- Opening Delimiter -

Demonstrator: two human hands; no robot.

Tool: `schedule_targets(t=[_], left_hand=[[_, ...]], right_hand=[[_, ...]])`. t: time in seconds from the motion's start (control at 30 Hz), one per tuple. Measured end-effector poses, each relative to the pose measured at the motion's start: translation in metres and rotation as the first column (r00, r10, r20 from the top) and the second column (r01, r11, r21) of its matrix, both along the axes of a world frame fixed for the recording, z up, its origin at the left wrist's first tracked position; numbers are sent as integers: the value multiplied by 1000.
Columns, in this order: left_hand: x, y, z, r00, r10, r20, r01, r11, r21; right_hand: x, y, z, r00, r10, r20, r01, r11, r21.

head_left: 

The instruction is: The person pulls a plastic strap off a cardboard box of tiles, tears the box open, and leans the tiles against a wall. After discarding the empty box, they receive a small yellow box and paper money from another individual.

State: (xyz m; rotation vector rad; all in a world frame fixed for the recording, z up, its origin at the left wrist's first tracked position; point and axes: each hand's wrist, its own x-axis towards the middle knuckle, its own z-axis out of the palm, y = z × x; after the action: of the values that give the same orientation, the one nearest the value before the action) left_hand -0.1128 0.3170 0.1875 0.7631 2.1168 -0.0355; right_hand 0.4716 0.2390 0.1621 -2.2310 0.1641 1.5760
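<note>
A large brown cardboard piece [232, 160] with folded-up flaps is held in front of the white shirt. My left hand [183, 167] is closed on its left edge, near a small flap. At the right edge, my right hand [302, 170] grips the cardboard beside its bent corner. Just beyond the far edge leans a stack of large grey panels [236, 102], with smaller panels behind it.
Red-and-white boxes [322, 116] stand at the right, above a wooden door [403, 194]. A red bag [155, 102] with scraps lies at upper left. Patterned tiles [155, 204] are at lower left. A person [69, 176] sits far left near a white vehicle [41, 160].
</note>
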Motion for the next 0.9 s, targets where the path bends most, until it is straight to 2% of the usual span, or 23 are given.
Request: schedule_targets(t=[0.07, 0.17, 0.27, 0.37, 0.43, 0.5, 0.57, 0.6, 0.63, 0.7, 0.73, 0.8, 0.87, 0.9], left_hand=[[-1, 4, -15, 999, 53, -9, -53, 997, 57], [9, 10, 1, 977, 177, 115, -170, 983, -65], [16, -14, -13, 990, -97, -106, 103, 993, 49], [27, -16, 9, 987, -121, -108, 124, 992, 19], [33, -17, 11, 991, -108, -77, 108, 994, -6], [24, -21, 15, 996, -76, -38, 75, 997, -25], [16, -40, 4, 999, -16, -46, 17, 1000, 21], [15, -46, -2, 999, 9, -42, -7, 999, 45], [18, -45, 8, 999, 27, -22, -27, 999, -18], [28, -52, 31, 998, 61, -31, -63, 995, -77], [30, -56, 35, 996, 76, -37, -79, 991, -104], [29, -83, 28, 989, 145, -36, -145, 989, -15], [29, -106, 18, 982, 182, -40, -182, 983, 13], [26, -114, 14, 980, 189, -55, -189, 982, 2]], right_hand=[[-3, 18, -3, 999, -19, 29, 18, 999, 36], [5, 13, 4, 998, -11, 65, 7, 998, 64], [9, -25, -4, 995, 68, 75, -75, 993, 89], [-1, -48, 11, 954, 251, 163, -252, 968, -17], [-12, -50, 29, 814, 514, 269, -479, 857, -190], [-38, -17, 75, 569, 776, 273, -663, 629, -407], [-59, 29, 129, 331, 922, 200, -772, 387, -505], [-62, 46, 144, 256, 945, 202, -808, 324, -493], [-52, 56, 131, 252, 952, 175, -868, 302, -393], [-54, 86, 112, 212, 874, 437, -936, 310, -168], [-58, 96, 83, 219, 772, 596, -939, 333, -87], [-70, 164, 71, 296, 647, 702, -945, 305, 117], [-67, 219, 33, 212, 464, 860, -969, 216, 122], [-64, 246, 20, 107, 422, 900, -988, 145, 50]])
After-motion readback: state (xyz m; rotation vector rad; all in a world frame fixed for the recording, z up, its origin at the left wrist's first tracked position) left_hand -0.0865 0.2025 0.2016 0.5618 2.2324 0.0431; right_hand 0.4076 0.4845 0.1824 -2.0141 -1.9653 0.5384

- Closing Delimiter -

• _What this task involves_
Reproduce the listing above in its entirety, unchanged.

• _Answer to this problem_
Demonstrator: two human hands; no robot.

Tool: `schedule_targets(t=[_], left_hand=[[_, ...]], right_hand=[[_, ...]])`. t: time in seconds from the motion's start (control at 30 Hz), one per tuple. Measured end-effector poses, each relative to the pose measured at the motion's start: translation in metres and rotation as the first column (r00, r10, r20 from the top) and the second column (r01, r11, r21) of its matrix, both along the axes of a world frame fixed for the recording, z up, its origin at the left wrist's first tracked position; numbers are sent as integers: the value multiplied by 1000.
Columns, in this order: left_hand: x, y, z, r00, r10, r20, r01, r11, r21; right_hand: x, y, z, r00, r10, r20, r01, r11, r21.

head_left: 

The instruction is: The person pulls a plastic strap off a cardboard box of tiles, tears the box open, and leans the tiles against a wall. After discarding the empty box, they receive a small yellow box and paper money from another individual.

State: (xyz m; rotation vector rad; all in a world frame fixed for the recording, z up, its origin at the left wrist's first tracked position; point and axes: each hand's wrist, its own x-axis towards the middle knuckle, its own z-axis out of the palm, y = z × x; after the action: of the values that give the same orientation, the one nearest the value before the action) left_hand -0.1128 0.3170 0.1875 0.7631 2.1168 -0.0355; right_hand 0.4716 0.2390 0.1621 -2.2310 0.1641 1.5760
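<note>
A large brown cardboard piece [232, 160] with folded-up flaps is held in front of the white shirt. My left hand [183, 167] is closed on its left edge, near a small flap. At the right edge, my right hand [302, 170] grips the cardboard beside its bent corner. Just beyond the far edge leans a stack of large grey panels [236, 102], with smaller panels behind it.
Red-and-white boxes [322, 116] stand at the right, above a wooden door [403, 194]. A red bag [155, 102] with scraps lies at upper left. Patterned tiles [155, 204] are at lower left. A person [69, 176] sits far left near a white vehicle [41, 160].
</note>
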Motion for the next 0.9 s, targets where the path bends most, until it is straight to 2% of the usual span, or 23 are given.
Request: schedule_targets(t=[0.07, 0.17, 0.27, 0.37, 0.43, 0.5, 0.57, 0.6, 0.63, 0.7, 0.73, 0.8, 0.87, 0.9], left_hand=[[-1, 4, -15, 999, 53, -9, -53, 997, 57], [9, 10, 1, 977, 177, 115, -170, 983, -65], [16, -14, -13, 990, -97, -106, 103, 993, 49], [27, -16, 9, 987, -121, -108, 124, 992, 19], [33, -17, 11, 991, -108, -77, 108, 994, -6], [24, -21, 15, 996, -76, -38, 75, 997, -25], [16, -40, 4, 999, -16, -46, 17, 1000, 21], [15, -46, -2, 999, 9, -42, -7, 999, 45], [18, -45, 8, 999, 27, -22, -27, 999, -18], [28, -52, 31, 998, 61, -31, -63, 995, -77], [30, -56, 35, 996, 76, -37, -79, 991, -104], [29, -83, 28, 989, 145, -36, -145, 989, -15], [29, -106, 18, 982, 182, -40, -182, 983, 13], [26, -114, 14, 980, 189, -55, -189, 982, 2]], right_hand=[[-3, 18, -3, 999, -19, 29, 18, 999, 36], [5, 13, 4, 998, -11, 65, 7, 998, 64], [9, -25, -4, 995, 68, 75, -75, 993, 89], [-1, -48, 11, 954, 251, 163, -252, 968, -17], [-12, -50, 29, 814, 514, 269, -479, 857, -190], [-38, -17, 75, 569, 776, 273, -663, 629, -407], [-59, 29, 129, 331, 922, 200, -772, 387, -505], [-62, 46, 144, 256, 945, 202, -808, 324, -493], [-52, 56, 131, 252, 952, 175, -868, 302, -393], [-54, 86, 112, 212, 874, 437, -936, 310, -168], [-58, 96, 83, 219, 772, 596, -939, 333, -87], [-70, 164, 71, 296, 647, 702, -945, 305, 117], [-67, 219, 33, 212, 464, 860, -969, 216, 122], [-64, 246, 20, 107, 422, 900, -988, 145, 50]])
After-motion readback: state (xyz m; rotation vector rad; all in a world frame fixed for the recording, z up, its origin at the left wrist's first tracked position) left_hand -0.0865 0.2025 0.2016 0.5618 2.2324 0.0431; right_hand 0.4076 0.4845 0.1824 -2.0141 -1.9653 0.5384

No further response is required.